- **What is expected**:
Using the records below, quote only the span that opens with the line containing "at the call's" and closes with the line containing "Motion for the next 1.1", exactly and inclusively.

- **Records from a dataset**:

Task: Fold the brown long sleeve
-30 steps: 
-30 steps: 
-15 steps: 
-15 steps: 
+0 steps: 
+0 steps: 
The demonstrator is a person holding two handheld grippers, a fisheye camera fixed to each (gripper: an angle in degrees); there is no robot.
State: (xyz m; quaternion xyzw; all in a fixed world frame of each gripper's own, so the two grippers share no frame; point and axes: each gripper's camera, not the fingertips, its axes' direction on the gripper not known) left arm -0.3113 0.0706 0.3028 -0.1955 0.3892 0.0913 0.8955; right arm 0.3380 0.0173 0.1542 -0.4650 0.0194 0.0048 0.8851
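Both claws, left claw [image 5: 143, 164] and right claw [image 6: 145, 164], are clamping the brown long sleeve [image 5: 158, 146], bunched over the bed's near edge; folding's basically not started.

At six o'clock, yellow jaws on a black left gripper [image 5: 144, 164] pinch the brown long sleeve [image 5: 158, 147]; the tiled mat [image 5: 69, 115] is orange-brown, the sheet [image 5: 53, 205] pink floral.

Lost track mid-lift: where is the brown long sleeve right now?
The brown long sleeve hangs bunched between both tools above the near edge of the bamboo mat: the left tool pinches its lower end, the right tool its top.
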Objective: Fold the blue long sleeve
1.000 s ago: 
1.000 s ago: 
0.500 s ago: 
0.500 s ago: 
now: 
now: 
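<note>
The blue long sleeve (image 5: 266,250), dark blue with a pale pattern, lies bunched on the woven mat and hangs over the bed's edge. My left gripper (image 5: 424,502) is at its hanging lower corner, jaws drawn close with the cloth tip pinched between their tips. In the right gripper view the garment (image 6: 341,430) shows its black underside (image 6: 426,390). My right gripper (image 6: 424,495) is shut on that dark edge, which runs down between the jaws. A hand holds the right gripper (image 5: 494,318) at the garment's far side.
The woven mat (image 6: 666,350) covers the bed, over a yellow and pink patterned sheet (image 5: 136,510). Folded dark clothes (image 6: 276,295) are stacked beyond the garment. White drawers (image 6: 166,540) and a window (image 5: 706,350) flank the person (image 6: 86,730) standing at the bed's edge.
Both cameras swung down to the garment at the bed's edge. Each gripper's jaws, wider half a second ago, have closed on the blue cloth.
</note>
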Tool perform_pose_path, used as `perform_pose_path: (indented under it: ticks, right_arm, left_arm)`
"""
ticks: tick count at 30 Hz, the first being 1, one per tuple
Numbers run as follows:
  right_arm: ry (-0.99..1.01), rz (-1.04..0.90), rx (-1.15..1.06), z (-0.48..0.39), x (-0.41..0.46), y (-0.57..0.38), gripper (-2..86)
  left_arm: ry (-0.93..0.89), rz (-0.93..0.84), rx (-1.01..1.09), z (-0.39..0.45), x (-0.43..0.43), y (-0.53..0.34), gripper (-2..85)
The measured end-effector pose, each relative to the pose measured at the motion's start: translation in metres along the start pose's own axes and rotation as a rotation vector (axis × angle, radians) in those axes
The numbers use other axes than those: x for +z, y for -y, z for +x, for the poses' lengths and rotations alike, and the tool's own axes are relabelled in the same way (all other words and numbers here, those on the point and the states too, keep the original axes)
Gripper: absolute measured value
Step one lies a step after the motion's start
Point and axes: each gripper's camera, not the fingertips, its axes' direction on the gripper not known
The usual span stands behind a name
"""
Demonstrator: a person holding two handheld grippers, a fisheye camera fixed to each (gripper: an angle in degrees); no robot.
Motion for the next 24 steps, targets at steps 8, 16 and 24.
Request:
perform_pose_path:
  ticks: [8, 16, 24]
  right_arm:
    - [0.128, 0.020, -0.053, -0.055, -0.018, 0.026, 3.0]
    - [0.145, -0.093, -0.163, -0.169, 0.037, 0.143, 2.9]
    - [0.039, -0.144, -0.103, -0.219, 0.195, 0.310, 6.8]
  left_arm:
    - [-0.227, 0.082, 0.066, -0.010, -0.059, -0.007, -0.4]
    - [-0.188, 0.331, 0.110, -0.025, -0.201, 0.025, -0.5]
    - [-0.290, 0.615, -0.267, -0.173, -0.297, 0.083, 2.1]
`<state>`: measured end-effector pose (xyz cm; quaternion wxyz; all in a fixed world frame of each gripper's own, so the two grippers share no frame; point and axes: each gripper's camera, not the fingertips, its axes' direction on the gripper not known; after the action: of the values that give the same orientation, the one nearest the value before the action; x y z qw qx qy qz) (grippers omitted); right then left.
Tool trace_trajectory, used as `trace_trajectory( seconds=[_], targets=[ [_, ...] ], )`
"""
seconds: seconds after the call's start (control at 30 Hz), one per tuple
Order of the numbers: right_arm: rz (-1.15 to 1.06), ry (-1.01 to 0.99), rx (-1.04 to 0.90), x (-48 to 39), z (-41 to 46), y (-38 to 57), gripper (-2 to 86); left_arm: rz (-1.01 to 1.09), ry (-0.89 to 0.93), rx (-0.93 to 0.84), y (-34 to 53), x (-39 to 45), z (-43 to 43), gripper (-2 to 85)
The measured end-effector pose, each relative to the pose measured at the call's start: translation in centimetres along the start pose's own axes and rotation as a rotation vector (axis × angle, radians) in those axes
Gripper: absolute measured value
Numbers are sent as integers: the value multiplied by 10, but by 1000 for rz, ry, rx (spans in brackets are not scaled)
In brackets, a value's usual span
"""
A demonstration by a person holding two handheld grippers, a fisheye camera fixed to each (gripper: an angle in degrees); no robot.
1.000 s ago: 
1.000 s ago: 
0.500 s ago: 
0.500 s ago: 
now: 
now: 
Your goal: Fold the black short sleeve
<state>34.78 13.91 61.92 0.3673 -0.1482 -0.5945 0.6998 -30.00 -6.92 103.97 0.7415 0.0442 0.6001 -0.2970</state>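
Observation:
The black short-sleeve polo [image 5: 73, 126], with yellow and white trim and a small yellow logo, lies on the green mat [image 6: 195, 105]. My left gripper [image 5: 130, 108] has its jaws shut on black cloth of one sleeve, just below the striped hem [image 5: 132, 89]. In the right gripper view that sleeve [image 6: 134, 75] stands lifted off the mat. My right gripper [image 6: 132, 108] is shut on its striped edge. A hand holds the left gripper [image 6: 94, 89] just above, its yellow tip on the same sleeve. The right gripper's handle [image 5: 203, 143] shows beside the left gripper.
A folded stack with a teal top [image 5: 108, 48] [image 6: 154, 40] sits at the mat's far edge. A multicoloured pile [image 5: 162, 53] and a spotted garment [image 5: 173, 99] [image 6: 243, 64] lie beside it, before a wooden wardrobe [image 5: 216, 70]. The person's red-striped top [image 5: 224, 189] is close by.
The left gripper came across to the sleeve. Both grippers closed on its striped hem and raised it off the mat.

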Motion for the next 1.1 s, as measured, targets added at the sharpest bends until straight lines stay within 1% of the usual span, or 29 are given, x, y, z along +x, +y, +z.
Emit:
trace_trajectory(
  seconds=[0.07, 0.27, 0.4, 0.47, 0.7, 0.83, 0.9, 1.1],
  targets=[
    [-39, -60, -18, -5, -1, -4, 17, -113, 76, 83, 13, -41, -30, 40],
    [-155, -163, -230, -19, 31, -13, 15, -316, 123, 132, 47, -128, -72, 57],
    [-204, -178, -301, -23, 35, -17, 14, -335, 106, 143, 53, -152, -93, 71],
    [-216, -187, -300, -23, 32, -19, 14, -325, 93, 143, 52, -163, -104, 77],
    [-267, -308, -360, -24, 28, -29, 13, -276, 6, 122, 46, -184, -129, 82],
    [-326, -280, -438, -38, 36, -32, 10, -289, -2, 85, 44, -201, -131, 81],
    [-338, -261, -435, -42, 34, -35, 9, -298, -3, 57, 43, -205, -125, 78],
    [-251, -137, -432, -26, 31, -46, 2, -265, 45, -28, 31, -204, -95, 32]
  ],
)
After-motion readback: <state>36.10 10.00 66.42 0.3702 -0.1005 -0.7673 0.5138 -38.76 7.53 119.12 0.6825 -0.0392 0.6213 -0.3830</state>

- **Answer box**:
The measured end-effector pose, each relative to the pose measured at the call's start: translation in centimetres along the start pose's own axes and rotation as a rotation vector (axis × angle, radians) in those axes
Gripper: absolute measured value
Numbers are sent as integers: the value multiplied by 10, but by 1000 for rz, ry, rx (spans in brackets are not scaled)
In brackets, a value's usual span
"""
A demonstration by a person holding two handheld grippers, a fisheye camera fixed to each (gripper: an angle in degrees); no robot.
1.000 s ago: 
1.000 s ago: 
0.500 s ago: 
0.500 s ago: 
now: 
now: 
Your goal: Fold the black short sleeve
<state>34.78 13.91 61.92 0.3673 -0.1482 -0.5945 0.6998 -30.00 -6.92 103.97 0.7415 0.0442 0.6001 -0.2970</state>
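Observation:
The black short-sleeve polo [image 5: 73, 126], with yellow and white trim and a small yellow logo, lies on the green mat [image 6: 195, 105]. My left gripper [image 5: 130, 108] has its jaws shut on black cloth of one sleeve, just below the striped hem [image 5: 132, 89]. In the right gripper view that sleeve [image 6: 134, 75] stands lifted off the mat. My right gripper [image 6: 132, 108] is shut on its striped edge. A hand holds the left gripper [image 6: 94, 89] just above, its yellow tip on the same sleeve. The right gripper's handle [image 5: 203, 143] shows beside the left gripper.
A folded stack with a teal top [image 5: 108, 48] [image 6: 154, 40] sits at the mat's far edge. A multicoloured pile [image 5: 162, 53] and a spotted garment [image 5: 173, 99] [image 6: 243, 64] lie beside it, before a wooden wardrobe [image 5: 216, 70]. The person's red-striped top [image 5: 224, 189] is close by.
The left gripper came across to the sleeve. Both grippers closed on its striped hem and raised it off the mat.
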
Motion for the next 1.1 s, as measured, targets added at the sharpest bends until straight lines stay within 1% of the usual span, or 29 are given, x, y, z along +x, +y, +z.

There is no more to the output, and the exercise is done.